Nothing should be output except the lines from the top of the material below through the line that contains "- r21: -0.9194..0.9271", each exactly as written.

Available data:

****************

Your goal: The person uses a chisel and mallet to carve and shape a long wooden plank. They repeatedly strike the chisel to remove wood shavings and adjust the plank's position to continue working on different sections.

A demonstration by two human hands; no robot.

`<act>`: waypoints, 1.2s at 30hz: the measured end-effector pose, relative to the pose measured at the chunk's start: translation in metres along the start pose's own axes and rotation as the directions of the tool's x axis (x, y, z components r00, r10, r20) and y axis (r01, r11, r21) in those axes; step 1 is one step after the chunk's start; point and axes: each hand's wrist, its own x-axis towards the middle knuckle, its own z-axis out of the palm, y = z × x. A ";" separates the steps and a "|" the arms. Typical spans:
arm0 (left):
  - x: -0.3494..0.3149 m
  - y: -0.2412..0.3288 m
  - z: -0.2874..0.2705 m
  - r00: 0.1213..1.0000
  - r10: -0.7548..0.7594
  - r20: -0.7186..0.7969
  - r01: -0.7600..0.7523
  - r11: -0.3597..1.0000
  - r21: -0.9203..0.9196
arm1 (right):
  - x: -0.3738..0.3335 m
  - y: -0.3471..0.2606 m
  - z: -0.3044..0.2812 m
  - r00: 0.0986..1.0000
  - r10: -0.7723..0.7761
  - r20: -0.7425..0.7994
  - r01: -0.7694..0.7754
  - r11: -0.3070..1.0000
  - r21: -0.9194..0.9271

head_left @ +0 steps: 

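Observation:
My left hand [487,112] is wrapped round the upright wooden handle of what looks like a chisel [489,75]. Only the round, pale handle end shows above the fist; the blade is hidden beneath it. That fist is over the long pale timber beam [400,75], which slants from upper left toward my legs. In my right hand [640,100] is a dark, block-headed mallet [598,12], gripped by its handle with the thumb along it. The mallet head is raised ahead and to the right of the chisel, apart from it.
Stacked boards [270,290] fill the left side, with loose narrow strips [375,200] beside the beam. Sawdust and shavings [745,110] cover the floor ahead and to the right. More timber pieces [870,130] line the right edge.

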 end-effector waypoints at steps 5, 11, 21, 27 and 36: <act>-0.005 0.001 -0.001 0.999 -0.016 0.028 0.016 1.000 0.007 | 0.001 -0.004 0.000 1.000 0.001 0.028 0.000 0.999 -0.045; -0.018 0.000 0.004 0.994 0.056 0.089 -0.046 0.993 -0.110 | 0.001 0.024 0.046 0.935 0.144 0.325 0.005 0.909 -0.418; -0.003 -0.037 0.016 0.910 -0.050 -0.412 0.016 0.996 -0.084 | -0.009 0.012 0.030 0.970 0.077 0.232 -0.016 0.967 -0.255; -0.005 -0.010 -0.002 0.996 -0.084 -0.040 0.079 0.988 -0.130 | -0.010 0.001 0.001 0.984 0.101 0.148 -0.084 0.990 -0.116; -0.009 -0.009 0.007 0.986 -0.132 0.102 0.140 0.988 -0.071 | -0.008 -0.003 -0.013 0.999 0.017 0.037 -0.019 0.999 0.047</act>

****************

Problem solution:
Your goal: The person uses a chisel and mallet to carve and shape a long wooden plank. They repeatedly strike the chisel to remove wood shavings and adjust the plank's position to continue working on different sections.

A demonstration by two human hands; no robot.

`<act>`: waypoints, 1.2s at 30hz: the measured end-effector pose, relative to the pose measured at the chunk's start: translation in metres along the start pose's own axes and rotation as the directions of the tool's x axis (x, y, z components r00, r10, r20) and y axis (r01, r11, r21) in those axes; step 1 is one step after the chunk's start; point and axes: each hand's wrist, its own x-axis towards the middle knuckle, its own z-axis out of the palm, y = z × x. A ";" separates the steps and a "|" the arms. Typical spans:
arm0 (left):
  - x: -0.3494..0.3149 m
  - y: -0.2412..0.3288 m
  - z: -0.2874..0.2705 m
  - r00: 0.1213..1.0000
  - r10: -0.7548..0.7594
  - r20: -0.7186..0.7969
  - r01: -0.7600..0.7523
  - r11: -0.3597..1.0000
  - r21: -0.9203..0.9196
arm1 (right):
  - x: -0.3738..0.3335 m
  - y: -0.3471..0.2606 m
  - z: -0.3044..0.2812 m
  - r00: 0.0986..1.0000
  - r10: -0.7723..0.7761
  - r20: -0.7425..0.7994
  - r01: -0.7694..0.7754
  - r11: -0.3070..1.0000
  - r21: -0.9194..0.9271

The exercise requires no additional content.